EXERCISE OBJECTIVE -> When you reach the line containing "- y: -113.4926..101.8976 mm" in the entries below, begin reproducing lines exactly, and stop once the line containing "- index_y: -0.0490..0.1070" is done.

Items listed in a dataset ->
☆ ☆ ☆ ☆ ☆
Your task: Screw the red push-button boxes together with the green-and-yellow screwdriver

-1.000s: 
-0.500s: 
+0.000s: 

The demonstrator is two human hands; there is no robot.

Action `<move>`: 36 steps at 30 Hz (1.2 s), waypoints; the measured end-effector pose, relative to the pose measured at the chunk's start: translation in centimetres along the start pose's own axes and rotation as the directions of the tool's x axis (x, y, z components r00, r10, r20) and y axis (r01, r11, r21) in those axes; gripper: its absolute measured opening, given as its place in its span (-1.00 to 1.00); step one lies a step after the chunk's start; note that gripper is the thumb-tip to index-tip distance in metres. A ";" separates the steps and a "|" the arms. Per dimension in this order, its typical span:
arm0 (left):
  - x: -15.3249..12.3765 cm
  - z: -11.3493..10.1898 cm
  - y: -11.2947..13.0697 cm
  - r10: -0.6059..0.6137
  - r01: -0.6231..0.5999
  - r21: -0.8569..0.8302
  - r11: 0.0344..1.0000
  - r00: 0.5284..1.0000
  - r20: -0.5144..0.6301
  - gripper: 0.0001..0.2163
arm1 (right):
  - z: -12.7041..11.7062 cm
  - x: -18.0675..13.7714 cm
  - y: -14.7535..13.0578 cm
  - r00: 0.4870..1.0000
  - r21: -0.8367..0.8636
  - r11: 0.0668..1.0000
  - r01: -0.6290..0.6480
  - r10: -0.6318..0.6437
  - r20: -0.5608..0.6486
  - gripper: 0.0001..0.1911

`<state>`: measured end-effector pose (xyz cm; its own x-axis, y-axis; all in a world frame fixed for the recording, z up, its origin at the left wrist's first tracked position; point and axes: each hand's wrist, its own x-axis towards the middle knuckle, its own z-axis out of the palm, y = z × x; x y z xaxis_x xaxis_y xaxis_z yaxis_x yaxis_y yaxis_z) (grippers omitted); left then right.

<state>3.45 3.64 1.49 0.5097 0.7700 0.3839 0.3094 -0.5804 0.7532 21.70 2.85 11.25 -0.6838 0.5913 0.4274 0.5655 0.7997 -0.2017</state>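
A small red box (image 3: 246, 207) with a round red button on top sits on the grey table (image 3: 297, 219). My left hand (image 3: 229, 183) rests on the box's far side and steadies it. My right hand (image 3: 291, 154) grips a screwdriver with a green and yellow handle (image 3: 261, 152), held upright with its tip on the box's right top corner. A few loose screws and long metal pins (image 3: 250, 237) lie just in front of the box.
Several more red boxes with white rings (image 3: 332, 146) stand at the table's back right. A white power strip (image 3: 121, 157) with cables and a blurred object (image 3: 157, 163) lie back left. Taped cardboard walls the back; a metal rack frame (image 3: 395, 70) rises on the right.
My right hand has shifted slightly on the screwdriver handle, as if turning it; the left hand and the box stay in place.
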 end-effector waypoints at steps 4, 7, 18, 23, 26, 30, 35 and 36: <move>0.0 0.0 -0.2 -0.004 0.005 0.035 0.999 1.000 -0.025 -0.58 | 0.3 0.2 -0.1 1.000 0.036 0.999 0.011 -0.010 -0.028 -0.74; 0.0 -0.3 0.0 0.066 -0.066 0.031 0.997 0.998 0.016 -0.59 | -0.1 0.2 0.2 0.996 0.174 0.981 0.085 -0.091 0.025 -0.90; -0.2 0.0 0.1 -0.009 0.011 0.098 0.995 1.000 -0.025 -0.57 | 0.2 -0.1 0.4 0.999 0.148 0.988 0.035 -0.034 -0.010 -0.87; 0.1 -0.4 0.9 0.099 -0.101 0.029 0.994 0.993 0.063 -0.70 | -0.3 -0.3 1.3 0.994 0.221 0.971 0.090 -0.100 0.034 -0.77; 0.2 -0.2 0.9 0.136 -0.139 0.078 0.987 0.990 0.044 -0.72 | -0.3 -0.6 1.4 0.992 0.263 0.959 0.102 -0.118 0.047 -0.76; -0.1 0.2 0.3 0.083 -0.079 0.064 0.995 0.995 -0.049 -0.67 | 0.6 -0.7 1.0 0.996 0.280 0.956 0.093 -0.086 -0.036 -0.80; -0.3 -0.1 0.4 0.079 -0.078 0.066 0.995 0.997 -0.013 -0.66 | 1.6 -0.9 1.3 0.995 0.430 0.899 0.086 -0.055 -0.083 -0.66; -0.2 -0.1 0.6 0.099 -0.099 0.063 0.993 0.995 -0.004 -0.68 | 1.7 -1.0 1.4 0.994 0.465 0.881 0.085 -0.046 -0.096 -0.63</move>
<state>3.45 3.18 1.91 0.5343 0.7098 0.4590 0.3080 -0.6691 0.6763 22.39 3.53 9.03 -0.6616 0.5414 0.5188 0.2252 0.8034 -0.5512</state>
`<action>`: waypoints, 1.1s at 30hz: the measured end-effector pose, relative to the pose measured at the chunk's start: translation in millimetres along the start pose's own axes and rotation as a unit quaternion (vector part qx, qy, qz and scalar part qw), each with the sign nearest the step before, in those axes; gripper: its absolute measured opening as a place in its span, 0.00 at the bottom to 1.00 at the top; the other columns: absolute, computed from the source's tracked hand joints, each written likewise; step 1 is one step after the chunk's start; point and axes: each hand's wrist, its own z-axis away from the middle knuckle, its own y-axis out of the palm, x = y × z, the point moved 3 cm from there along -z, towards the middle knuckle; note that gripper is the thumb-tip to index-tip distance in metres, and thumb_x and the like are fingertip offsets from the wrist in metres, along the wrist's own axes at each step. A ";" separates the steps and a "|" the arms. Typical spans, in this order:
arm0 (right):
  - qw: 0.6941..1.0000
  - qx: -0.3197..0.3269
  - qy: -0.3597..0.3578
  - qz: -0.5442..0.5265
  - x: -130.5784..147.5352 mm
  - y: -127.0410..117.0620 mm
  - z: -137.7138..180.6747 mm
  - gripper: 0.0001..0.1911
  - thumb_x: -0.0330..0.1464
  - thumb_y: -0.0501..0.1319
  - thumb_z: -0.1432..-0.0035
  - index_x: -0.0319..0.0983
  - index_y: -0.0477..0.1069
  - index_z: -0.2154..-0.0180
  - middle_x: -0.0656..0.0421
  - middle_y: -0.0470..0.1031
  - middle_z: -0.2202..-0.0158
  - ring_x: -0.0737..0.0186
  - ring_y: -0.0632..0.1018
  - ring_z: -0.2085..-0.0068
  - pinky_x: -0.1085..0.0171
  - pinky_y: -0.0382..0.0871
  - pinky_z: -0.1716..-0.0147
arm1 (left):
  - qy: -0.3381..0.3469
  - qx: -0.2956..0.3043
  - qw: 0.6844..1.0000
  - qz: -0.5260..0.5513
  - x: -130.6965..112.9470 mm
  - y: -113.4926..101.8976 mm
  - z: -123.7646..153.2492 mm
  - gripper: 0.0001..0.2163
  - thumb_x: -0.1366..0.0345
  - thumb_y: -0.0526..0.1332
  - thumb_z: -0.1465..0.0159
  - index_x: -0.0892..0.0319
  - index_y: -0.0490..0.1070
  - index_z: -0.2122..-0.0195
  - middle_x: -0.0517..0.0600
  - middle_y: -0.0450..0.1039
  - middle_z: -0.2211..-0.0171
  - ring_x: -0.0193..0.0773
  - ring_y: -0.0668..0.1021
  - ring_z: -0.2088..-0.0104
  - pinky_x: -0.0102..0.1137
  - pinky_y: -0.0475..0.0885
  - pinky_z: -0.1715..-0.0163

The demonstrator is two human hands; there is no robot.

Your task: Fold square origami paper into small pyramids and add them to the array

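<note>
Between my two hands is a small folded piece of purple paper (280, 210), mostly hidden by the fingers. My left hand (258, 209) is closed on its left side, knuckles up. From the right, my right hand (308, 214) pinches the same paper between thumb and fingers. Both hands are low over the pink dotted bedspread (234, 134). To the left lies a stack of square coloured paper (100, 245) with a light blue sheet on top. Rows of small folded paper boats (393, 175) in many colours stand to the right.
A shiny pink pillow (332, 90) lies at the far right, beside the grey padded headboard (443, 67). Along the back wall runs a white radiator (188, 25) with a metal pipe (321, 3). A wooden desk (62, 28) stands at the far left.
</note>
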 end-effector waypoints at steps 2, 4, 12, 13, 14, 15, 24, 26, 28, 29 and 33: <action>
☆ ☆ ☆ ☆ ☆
ANSWER SECTION ->
  - y: -113.4926..101.8976 mm
  - z: -123.7646..153.2492 mm
  - gripper: 0.0001..0.2163
  - thumb_x: -0.1366..0.0345
  - thumb_y: -0.0526..0.1332
  - thumb_z: -0.1465..0.0159
  - index_x: -0.0892..0.0319
  - index_y: -0.0490..0.1070

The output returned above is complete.